Vocabulaire de l'IA


  • Le Point de singularité : il s’agit du point hypothétique où l’IA dépasserait l’Intelligence humaine.
  • Blockchain : La blockchain est une technologie de stockage et de transmission d’informations, transparente, sécurisée, et fonctionnant sans organe central de contrôle (définition de Blockchain France). Par extension, une blockchain constitue une base de données qui contient l’historique de tous les échanges effectués entre ses utilisateurs depuis sa création. Cette base de données est sécurisée et distribuée : elle est partagée par ses différents utilisateurs, sans intermédiaire, ce qui permet à chacun de vérifier la validité de la chaîne. Il existe des blockchains publiques, ouvertes à tous, et des blockchains privées, dont l’accès et l’utilisation sont limitées à un certain nombre d’acteurs. (https://blockchainfrance.net)
  • OCR : Optical Character Recognition - Reconnaissance Optique de Caractères : technique qui, à partir d'un procédé optique, permet à un système informatique de lire et de stocker de façon automatique du texte dactylographié, imprimé ou manuscrit sans qu'on ait à retaper ce dernier. Un logiciel OCR permet par exemple à partir d'un texte scanné, d'extraire la partie textuelle des images, et de l'éditer dans un logiciel de traitement de texte.
  • Switch : il s’agit d’un commutateur ou commutateur réseau en français, est un équipement qui fonctionne comme un pont multiports et qui permet de relier plusieurs segments d'un réseau informatique entre eux. Le switch est chargé d'analyser les trames qui arrivent sur les ports d'entrée. Il opère une filtration des données afin de les orienter vers le bon port. Le switch a donc une double fonction de filtrage et de connectivité. Il sert de véhicule au transport de trame, comme peut également le faire le routage. Il crée également des circuits virtuels.
  • Le Machine Learning est une technologie d’intelligence artificielle permettant aux ordinateurs d’apprendre sans avoir été programmés explicitement à cet effet. Pour apprendre et se développer, les ordinateurs ont toutefois besoin de données à analyser et sur lesquelles s’entraîner. De fait, le Big Data est l’essence du Machine Learning, et  c’est la technologie qui permet d’exploiter pleinement le potentiel du Big Data. Le Machine Learning est très efficace dans les situations où les insights doivent être découvertes à partir de larges ensembles de données diverses et changeantes, c’est à dire : le Big Data. Pour l’analyse de telles données, il se révèle nettement plus efficace que les méthodes traditionnelles en termes de précision et de vitesse. Cette technologie permet d’extraire de la valeur en provenance de sources de données massives et variées sans avoir besoin de compter sur un humain. Elle est dirigée par les données, et convient à la complexité des immenses sources de données du Big Data. Contrairement aux outils analytiques traditionnels, il peut également être appliqué aux ensembles de données croissants. Plus les données injectées à un système Machine Learning sont nombreuses, plus ce système peut apprendre et appliquer les résultats à des insights de qualité supérieure. Le Machine Learning permet ainsi de découvrir les patterns enfouies dans les données avec plus d’efficacité que l’intelligence humaine.

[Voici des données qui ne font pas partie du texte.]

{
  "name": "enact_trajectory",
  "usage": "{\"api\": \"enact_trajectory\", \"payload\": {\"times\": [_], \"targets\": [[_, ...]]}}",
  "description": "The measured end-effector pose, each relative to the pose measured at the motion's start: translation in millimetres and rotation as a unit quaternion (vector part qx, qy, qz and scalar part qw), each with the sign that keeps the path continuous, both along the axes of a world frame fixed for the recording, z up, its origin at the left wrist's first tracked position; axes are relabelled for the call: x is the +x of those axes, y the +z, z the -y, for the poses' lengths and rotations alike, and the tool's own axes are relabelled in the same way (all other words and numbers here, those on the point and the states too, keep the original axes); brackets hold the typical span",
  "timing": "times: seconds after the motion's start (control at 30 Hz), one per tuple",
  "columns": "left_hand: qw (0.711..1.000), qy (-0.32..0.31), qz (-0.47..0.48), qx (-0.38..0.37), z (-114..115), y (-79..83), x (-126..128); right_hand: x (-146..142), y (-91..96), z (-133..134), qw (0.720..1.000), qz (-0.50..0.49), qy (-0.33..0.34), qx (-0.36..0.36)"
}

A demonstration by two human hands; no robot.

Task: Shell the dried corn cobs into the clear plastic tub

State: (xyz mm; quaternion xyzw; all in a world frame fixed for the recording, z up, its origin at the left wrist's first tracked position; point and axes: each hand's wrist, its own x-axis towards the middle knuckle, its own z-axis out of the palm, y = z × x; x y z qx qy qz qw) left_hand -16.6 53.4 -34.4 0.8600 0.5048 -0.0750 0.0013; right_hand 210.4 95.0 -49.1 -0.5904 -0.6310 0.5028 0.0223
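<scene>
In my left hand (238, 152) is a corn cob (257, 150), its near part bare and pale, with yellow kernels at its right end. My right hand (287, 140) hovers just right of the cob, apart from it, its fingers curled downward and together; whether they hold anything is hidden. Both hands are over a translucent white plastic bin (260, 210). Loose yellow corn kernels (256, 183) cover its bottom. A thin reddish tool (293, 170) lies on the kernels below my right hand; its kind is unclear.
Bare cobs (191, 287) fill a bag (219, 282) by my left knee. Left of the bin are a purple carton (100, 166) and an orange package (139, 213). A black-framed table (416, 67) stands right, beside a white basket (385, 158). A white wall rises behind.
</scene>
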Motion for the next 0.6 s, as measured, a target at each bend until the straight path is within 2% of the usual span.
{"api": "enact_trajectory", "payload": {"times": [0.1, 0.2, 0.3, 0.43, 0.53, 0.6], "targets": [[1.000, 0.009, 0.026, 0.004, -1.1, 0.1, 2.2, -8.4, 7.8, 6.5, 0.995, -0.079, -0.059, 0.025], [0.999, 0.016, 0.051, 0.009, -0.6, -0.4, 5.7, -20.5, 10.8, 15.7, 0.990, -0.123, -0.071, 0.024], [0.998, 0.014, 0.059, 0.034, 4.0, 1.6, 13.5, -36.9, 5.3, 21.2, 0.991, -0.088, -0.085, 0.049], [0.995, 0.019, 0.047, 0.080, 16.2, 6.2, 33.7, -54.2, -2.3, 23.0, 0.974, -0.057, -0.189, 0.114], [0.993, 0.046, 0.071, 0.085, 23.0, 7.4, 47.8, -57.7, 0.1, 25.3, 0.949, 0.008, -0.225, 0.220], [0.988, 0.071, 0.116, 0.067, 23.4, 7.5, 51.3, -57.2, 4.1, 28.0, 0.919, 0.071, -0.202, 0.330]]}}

  • Le Deep Learning ou apprentissage profond, est l’une des principales technologies de Machine Learning et d’intelligence artificielle. Le Deep Learning ( en Français, la traduction est : apprentissage profond) est une forme d’intelligence artificielle, dérivée du Machine Learning (apprentissage automatique). Le concept de Machine Learning date du milieu du 20ème siècle. Dans les années 1950, le mathématicien britannique Alan Turing imagine une machine capable d’apprendre, une « Learning Machine ». Au cours des décennies suivantes, différentes techniques de Machine Learning ont été développées pour créer des algorithmes capables d’apprendre et de s’améliorer de manière autonome. Parmi ces techniques, on compte les réseaux de neurones artificiels. C’est sur ces algorithmes que reposent le Deep Learning, mais aussi des technologies comme la reconnaissance d’images ou la vision robotique. Les réseaux de neurones artificiels sont inspirés par les neurones du cerveau humain. Ils sont constitués de plusieurs neurones artificiels connectés entre eux. Plus le nombre de neurones est élevé, plus le réseau est  « profond ». Au sein du cerveau humain, chaque neurone reçoit environ 100 000 signaux électriques des autres neurones. Chaque neurone en activité peut produire un effet excitant ou inhibiteur sur ceux auxquels il est connecté. Au sein d’un réseau artificiel, le principe est similaire. Les signaux voyagent entre les neurones. Toutefois, au lieu d’un signal électrique, le réseau de neurones assigne un certain poids à différents neurones. Un neurone qui reçoit plus de charge exercera plus d’effet sur les neurones adjacents. La couche finale de neurones émet une réponse à ces signaux.